Wilderness, Creation and Time

Sermon for 12 March 2000, 10:30am, St Mary Magdalen, Sheet, published on www.trikeshed.com

Gen 8:8-17, 1 Pet 3:18-22, Mark 1:9-15

Today is the first Sunday in Lent. Our Gospel reading today tells us about how Jesus was sent by the Spirit to spend forty days in the desert. In fact it’s amazing how much else is packed into the seven short verses we heard. I do love Mark’s Gospel because it is so action packed and fast moving. It’s so quick-fire. Did you know that Mark’s favourite adverb is "immediately" and it occurs 41 times in his Gospel? We actually have three episodes in Jesus’ life in this reading.

From these three episodes I’d like to bring out three things about Jesus which I hope will make us realise, if we ever had any doubt about it, that here really is the man who is worthy of our trust – the man to give our lives to.

John the Baptist preached repentance and forgiveness of sins and baptised people in the River Jordan. Jesus, comes along. The Son of God. No sin. No need for repentance, no need for forgiveness. No need to be baptised, surely. So why does Jesus go to be baptised?

Then immediately the Spirit sent him into the desert. We read that he was there for forty days, tempted by Satan. And then something which is unique to Mark, which is quite unusual. Only Mark tells us that "he was with the wild animals". It makes his loneliness seem even greater, somehow, imagining him with jackals and wolves and rock hyraxes. It also underlines how, by being out in the desert, far from human comforts, he was at one with the whole of creation. When Noah’s Ark landed, as it were, God made a covenant that was not only with Noah but with every living creature. The whole of creation. So it’s as if Jesus is reminding us that he has come to earth to put all of creation right with God.
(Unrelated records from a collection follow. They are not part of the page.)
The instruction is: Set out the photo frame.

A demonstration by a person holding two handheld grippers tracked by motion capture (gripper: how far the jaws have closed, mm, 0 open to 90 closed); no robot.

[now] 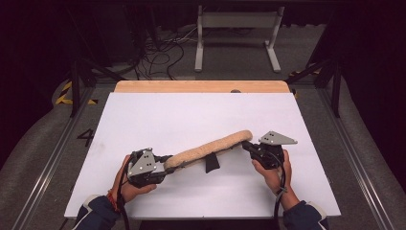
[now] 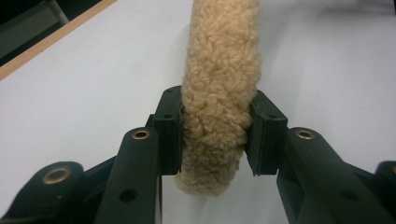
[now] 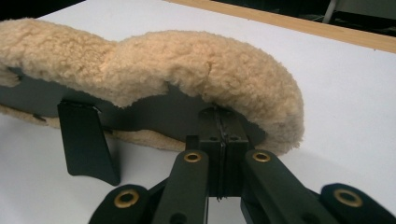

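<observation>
A long tan fleece pad (image 1: 210, 147) with a black underside stretches between both grippers, held a little above the white table (image 1: 191, 110). My left gripper (image 1: 168, 165) clamps the pad's left end, and in the left gripper view its pads (image 2: 169, 130) squeeze the fleece (image 2: 219, 84) from both sides. My right gripper (image 1: 246, 145) is at the pad's right end. In the right gripper view that gripper (image 3: 220, 135) is shut on the black lining edge under the fleece (image 3: 187, 65). A black strap tab (image 1: 211, 163) (image 3: 86, 144) hangs from the pad's middle down to the table.
A wooden strip (image 1: 201, 86) borders the table's far edge. Beyond it, a white metal stand (image 1: 237, 21) and loose cables (image 1: 158, 52) are on the floor. Metal rails (image 1: 48, 163) run along both sides of the table.
</observation>
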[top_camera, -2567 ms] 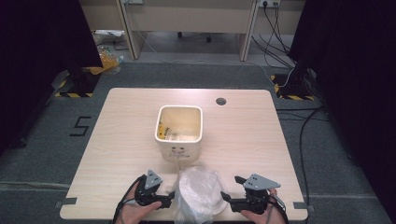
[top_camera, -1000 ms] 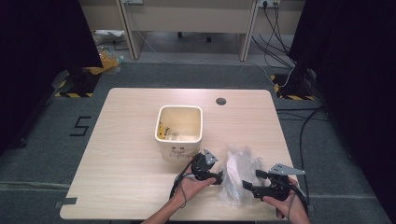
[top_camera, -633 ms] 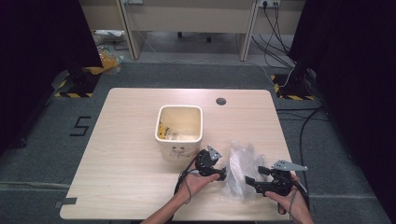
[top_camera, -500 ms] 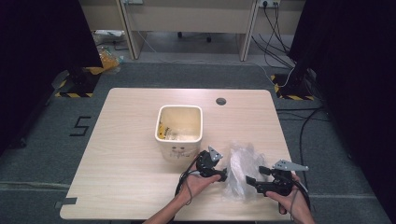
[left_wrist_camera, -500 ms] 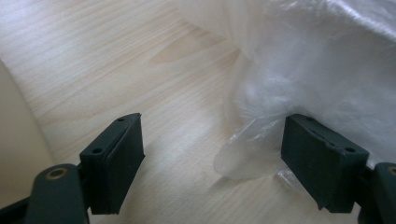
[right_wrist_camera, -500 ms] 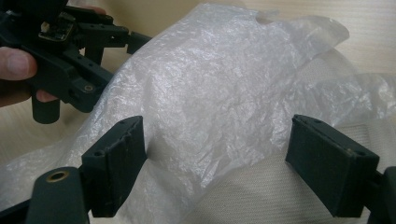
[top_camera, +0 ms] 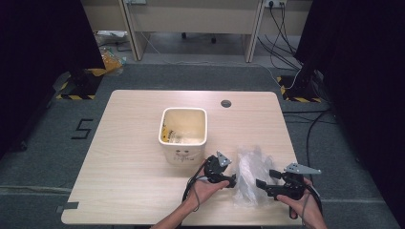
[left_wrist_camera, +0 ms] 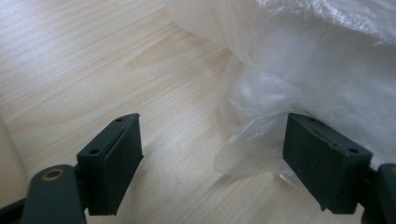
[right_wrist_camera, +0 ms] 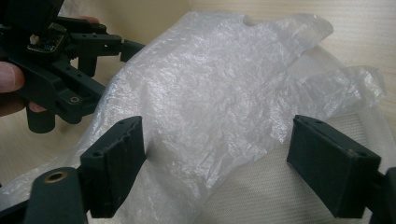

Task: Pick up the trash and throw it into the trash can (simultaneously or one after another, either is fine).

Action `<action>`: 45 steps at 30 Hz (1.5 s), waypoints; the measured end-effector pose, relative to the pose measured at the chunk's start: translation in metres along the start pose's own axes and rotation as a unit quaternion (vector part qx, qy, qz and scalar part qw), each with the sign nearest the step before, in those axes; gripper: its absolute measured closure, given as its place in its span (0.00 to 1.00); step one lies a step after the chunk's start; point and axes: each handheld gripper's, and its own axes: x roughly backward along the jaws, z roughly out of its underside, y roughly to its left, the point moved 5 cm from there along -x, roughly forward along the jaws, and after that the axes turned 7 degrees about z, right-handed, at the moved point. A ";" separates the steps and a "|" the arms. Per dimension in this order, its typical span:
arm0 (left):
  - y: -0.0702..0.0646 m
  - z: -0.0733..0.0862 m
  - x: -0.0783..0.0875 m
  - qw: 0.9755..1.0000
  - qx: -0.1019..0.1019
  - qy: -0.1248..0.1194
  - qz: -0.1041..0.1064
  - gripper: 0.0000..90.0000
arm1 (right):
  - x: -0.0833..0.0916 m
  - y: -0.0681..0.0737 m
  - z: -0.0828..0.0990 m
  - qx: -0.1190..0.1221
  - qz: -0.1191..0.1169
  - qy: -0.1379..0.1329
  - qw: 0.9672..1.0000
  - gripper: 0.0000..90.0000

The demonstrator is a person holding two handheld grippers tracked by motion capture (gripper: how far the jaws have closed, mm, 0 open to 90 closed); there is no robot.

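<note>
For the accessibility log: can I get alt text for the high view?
Two hands hold grippers on either side of a crumpled clear plastic bag at the near right of a wooden table. A cream bin stands mid-table, beside the left gripper; the right gripper faces the bag.

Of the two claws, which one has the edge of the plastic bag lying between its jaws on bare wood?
The left claw: a thin lip of the plastic bag lies between its open jaws on the table. The right claw faces the bag's crumpled bulk instead.
</note>
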 end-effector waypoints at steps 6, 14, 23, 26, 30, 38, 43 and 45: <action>0.004 0.013 0.028 1.000 -0.007 -0.010 0.018 0.19 | 0.010 0.004 -0.005 0.003 -0.001 -0.013 1.000 0.23; 0.030 0.046 0.072 1.000 -0.003 -0.007 0.003 0.19 | 0.017 0.016 -0.013 0.025 0.011 -0.024 0.999 0.23; 0.055 0.080 0.104 0.999 -0.005 -0.004 -0.032 0.18 | 0.012 0.041 -0.020 0.063 0.009 -0.010 0.998 0.22; 0.064 0.089 0.114 0.999 -0.001 -0.004 -0.042 0.18 | 0.008 0.050 -0.020 0.070 0.007 -0.003 0.998 0.23; 0.077 0.102 0.129 0.998 0.009 -0.008 -0.063 0.18 | 0.000 0.053 -0.018 0.091 0.032 0.012 0.995 0.22; 0.103 0.120 0.150 0.995 0.036 -0.011 -0.088 0.18 | -0.006 0.050 -0.013 0.100 0.059 0.023 0.993 0.38; 0.113 0.132 0.153 0.994 0.045 -0.002 -0.098 0.18 | -0.002 0.047 -0.012 0.103 0.049 0.013 0.993 0.48; 0.115 0.135 0.153 0.994 0.052 -0.003 -0.096 0.18 | 0.000 0.048 -0.013 0.104 0.041 0.009 0.994 0.56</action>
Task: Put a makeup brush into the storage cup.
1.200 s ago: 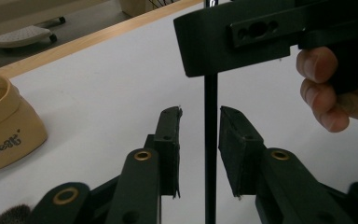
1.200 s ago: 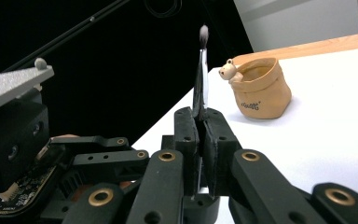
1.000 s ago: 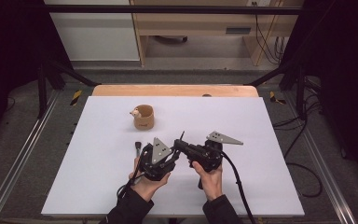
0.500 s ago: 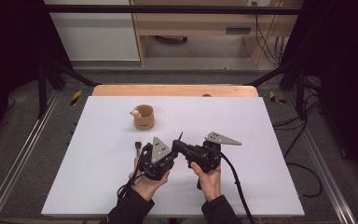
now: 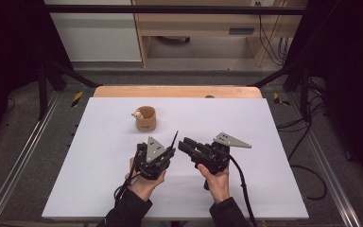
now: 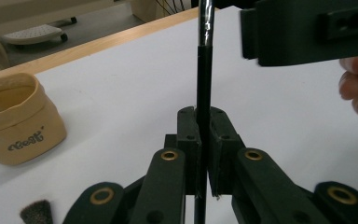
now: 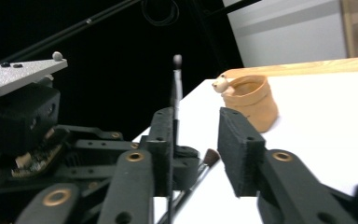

About twelve years ago I was attending a conference in New York City and I was lucky enough to have a Sunday morning free. So I walked through Central Park to the edge of the Bronx, to see a building I’d always wanted to see – what was then the largest cathedral in the world, the Anglican cathedral of St John the Divine. And there was a service about to start, and it happened that the preacher or speaker was one Prof James Lovelock, the originator of what is called the Gaia Hypothesis. Put very simply, this is the idea that the earth can be thought of as one giant life-form – in a sense a single, self-regulating organism. It was still thought a bit of a cranky idea then, but it is growing in credibility. There’s more and more evidence that not only does the earth’s geology and climate and atmosphere affect what we think of as life – plants and animals – but also the other way round. In other words, God’s creation really is one in a way that we have been slow to realise. But somehow I think Jesus already knew this and was already showing us as he went through that desert experience. He was with the wild animals, and at one with the whole of his creation.

At one with people, at one with the natural world – what of the third episode, when he returns from the desert and preaches the good news? One thing no scientific theory tells us, even if it’s a very holistic idea such as the Gaia theory, is how God interacts and intervenes in our world. It’s fine to believe in the oneness of creation and to let the idea that the world is an organism deepen our understanding of our environment. Heaven knows we need to do that. But if that is all we believed in we would be missing the point. Even if we knew that somehow God was behind it all in a vague sort of way, we would be missing something very important. It is that God knows about time and space – I mean real time, like half past ten on the 12 March 2000, latitude 51 degrees north, 1 degree west. After these great events that announce Jesus’ ministry like trumpet calls, it all becomes very real and immediate (that word again). We hear "the time is now", "the place is here – Galilee", "The kingdom of God is near. Do something about it. Repent and believe the good news". Jesus identifies not only with all of humanity, not only with all of creation across all time, but with time and place. A real time, a real place. A man of history.

It is possible to place great faith and respect in a Gandhi who showed solidarity with humanity, or with a St Francis who showed solidarity with the world of nature, or with a Mandela whose actions at a certain period in one country have brought about so much good. But there is no one who embodies all three as Jesus does. Surely here is someone who is so much at the centre of all things that we should place our trust in Him and we can do so without fear that we’re doing something dodgy. He is, quite simply, where it’s at

At the other end of his ministry on earth, and for us the other end of Lent, these three aspects of Jesus come again, writ very large. He suffers the most incredible pain on our behalf, to be at one with us. He goes through the experience of death, one experience that is common to all creation from grubs to galaxies. But right in the middle of it all are once again hours and days, a place with a name, a tomb in a hill – Good Friday and Easter Sunday. It is said that arguments over the date of Easter have split the Church, and that the task of calculating the date was one of the few incentives to keep any kind of mathematical thinking alive in the Dark Ages. We might think this is silly, but perhaps we should not be surprised. It is a miracle that "God was man in Palestine and lives today in bread and wine."

Lord, as we admit our need to repent and be cleansed, as we struggle through our own wilderness times, and as we go about our daily lives at this time and this place, we place our faith in you because you have been here before and because you walk with us here and now.